After the release of the iPad in 2010, and the subsequent burst of activity in the tablet market, the world has begun to blossom for electronic publication and Adobe has really been pushing the electronic connections for InDesign.

I now subscribe to Adobe CS6 Creative Cloud and am in the process of reading ePublishing with InDesign CS6 by Pariah Burke. The layers of debris and rot are being peeled away from my imagination and my youthful passion to produce books in which I can include all the media I work in is again becoming visible and showing signs of life.

First, I’ll recreate some of my old chapbooks and CD booklets, to master the software and publication process (and I’ll probably need some sort of website to make them available).
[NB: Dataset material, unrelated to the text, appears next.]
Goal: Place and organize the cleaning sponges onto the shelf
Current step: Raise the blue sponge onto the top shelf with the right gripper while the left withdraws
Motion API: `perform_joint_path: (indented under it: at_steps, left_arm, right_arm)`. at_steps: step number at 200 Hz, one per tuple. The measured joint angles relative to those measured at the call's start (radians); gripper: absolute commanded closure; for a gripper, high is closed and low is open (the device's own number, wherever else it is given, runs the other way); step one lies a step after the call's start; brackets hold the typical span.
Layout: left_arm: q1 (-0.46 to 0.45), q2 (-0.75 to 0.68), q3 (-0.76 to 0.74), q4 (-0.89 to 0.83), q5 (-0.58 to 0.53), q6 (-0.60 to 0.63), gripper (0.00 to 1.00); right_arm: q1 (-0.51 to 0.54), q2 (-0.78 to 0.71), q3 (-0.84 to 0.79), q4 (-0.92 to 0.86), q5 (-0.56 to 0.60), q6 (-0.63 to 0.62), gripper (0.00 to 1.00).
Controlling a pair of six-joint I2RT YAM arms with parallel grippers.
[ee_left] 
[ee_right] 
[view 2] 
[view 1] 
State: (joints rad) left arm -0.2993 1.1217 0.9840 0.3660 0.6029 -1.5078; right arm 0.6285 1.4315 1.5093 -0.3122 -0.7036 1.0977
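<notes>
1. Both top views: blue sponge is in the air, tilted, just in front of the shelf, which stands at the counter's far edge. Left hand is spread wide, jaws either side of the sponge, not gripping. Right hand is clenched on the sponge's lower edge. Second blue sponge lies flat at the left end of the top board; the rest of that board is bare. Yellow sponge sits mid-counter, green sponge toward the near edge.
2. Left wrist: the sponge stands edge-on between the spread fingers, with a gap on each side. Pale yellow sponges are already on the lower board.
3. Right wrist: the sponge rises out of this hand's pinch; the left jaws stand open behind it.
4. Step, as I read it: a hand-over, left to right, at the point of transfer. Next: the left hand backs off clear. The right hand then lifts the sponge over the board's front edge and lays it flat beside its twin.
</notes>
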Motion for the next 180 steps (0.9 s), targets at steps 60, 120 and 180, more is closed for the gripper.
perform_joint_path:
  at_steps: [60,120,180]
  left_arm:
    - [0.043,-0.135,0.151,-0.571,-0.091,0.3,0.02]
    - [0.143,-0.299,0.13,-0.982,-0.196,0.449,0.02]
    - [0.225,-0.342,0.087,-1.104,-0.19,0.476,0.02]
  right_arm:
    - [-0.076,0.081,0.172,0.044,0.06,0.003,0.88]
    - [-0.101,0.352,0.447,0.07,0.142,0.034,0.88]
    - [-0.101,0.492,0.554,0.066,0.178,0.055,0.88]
Just think, in each book, instead of burning CDs, I can place the audio tracks within the text and graphics with a link to play the recording. This will be downloadable, interactive, and viable in almost all devices in use (probably the interactive PDF format). It shouldn’t be too big of a deal to create alternate formats from the original InDesign file.

As I continue to explore the software and process I’ll keep you informed of the results. I’d really like to convince others that this is doable (not so cheap, InDesign alone is about $650 and takes some time to learn how to use…or the subscription, with access to almost every program Adobe has, is $50 a month). As much as I love the printed page, having those sheets of paper in my hand or stacked around my bed like talismans of safety and tranquility and vivid dreams, I will embrace the very rich future of electronic publishing. At least creatively, my day is coming. I hope we all have our day, both as producers and consumers.

As a farewell, I’m going to leave you with a recording and one of my drawings, to give you a sense of how they’re each an expression of the same imagination and why they should be combined in a single publication…

lxxi-71

LXXI-71 8”× 6” Graphite, india ink, gesso, chalk, and acrylic on cream Rieves BFK. Circa 1988.
In 1983 I began a project called Laughing Water combining poetry and erotic drawings, most of which are sexually explicit. I’m hoping this one is tame enough for the world of blogs and our supposedly free speech internet.